This one is like shooting fish in a barrel but sometimes the job just has to be done. . . .
The paper is by Daryl Bem, Patrizio Tressoldi, Thomas Rabeyron, and Michael Duggan, it’s called “Feeling the Future: A Meta-Analysis of 90 Experiments on the Anomalous Anticipation of Random Future Events,” and it begins like this:
In 2011, the Journal of Personality and Social Psychology published a report of nine experiments purporting to demonstrate that an individual’s cognitive and affective responses can be influenced by randomly selected stimulus events that do not occur until after his or her responses have already been made and recorded (Bem, 2011). To encourage exact replications of the experiments, all materials needed to conduct them were made available on request. We can now report a meta-analysis of 90 experiments from 33 laboratories in 14 different countries which yielded an overall positive effect in excess of 6 sigma . . . A Bayesian analysis yielded a Bayes Factor of 7.4 × 10-9 . . . An analysis of p values across experiments implies that the results were not a product of “p-hacking” . . .
There is a lot of selection going on here. For example, they report that 57% (or, as they quaintly put it, “56.6%”) of the experiments had been published in peer reviewed journals or conference proceedings. Think of all the unsuccessful, unpublished replications that didn’t get caught in the net. But of course almost any result that happened to be statistically significant would be published, hence a big bias. Second, they go back and forth, sometimes considering all replications, other times ruling some out as not following protocol. At one point they criticize internet experiments which is fine, but again it’s more selection because if the results from the internet experiments had looked good, I don’t think we’d be seeing that criticism. Similarly, we get statements like, “If we exclude the 3 experiments that were not designed to be replications of Bem’s original protocol . . .”. This would be a lot more convincing if they’d defined their protocols clearly ahead of time.

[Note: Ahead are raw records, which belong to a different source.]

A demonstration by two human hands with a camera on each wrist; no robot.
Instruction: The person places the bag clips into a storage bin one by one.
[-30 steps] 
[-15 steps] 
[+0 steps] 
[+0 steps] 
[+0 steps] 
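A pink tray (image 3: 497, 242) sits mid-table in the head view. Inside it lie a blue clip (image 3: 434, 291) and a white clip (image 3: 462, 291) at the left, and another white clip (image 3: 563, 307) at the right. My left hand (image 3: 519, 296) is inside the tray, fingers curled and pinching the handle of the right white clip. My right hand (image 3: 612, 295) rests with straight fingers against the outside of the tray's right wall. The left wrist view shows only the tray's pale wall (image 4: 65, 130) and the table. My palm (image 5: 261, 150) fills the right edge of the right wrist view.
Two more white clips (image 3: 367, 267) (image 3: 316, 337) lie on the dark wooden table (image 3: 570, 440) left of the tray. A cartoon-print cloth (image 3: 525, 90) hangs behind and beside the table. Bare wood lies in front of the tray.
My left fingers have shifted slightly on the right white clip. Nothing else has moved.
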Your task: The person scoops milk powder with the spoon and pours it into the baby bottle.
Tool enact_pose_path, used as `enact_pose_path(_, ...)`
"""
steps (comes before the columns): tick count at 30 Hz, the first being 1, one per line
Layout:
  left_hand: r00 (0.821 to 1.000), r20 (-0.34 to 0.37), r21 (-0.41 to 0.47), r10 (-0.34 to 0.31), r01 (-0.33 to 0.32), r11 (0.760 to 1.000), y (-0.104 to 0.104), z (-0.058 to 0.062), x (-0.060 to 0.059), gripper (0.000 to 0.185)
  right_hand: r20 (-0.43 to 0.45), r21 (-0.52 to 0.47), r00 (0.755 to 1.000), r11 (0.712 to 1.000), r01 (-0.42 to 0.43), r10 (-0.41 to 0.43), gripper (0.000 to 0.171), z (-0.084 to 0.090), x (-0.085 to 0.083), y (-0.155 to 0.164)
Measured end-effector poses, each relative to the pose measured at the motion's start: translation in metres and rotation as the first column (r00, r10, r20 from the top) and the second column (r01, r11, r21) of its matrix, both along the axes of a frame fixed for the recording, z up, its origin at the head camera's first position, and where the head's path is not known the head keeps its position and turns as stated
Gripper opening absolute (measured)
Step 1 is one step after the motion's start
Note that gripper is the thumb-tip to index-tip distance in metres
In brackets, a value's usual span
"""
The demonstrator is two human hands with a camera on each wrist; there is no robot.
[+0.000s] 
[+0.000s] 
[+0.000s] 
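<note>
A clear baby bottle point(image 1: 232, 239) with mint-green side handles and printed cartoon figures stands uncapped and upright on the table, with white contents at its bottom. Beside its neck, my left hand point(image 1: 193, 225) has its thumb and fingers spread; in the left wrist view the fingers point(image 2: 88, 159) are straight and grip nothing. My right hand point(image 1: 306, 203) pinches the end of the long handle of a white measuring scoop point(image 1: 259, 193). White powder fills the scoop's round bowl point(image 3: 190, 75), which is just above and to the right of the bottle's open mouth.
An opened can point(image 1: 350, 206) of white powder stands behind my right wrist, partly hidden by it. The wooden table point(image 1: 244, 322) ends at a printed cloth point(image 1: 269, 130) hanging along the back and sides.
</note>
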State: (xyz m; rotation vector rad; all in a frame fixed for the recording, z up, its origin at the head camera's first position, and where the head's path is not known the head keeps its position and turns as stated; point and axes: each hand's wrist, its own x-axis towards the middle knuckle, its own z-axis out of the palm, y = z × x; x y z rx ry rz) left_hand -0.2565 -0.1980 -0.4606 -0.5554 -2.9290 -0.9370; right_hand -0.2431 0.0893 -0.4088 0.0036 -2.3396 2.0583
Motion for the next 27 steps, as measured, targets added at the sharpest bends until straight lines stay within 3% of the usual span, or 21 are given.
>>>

I question the authors’ claims that various replications are “exact.” Bem’s paper was published in 2011, so how can it be that experiments performed as early as 2003 are exact replications? That makes no sense. Just to get an idea of what was going on, I tried to find one of the earlier studies that was stated to be an exact replication. I looked up the paper by Savva et al. (2005), “Further testing of the precognitive habituation effect using spider stimuli.” I could not find this one but I found a related one, also on spider stimuli. In what sense is this an “exact replication” of Bem? I looked at the Bem (2011) paper, searched on “spider,” and all I could find is a reference to Savva et al.’s 2004 work.
This baffled me so I went to the paper linked above and searched on “exact replication” to see how they defined the term. Here’s what I found:
“To qualify as an exact replication, the experiment had to use Bem’s software without any procedural modifications other than translating on-screen instructions and stimulus words into a language other than English if needed.”
I’m sorry, but, no. Using the same software is not enough to qualify as an “exact replication.”
This issue is central to the paper at hand. For example, there is a discussion on page 18 on “the importance of exact replications”: “When a replication succeeds, it logically implies that every step in the replication ‘worked’ . . .”
Beyond this, the individual experiments have multiple comparisons issues, just as did the Bem (2011) paper. We see very few actual preregistrations, and my impression is that when something counts as a successful replication there is still a lot of wiggle room regarding data inclusion rules, which interactions to study, etc.
The ESP context makes this all look like a big joke, but the general problem of researchers creating findings out of nothing, that seems to be a big issue in social psychology and other research areas involving noisy measurements. So I think it’s worth holding a firm line on this sort of thing. I have a feeling that the authors of this paper think that if you have a p-value or Bayes factor of 10^-9 then your evidence is pretty definitive, even if some nitpickers can argue on the edges about this or that. But it doesn’t work that way. The garden of forking paths is multiplicative, and with enough options it’s not so hard to multiply up to factors of 10^-9 or whatever. And it’s not like you have to be trying to cheat; you just keep making reasonable choices given the data you see, and you can get there, no problem. Selecting ten-year-old papers and calling them “exact replications” is one way to do it.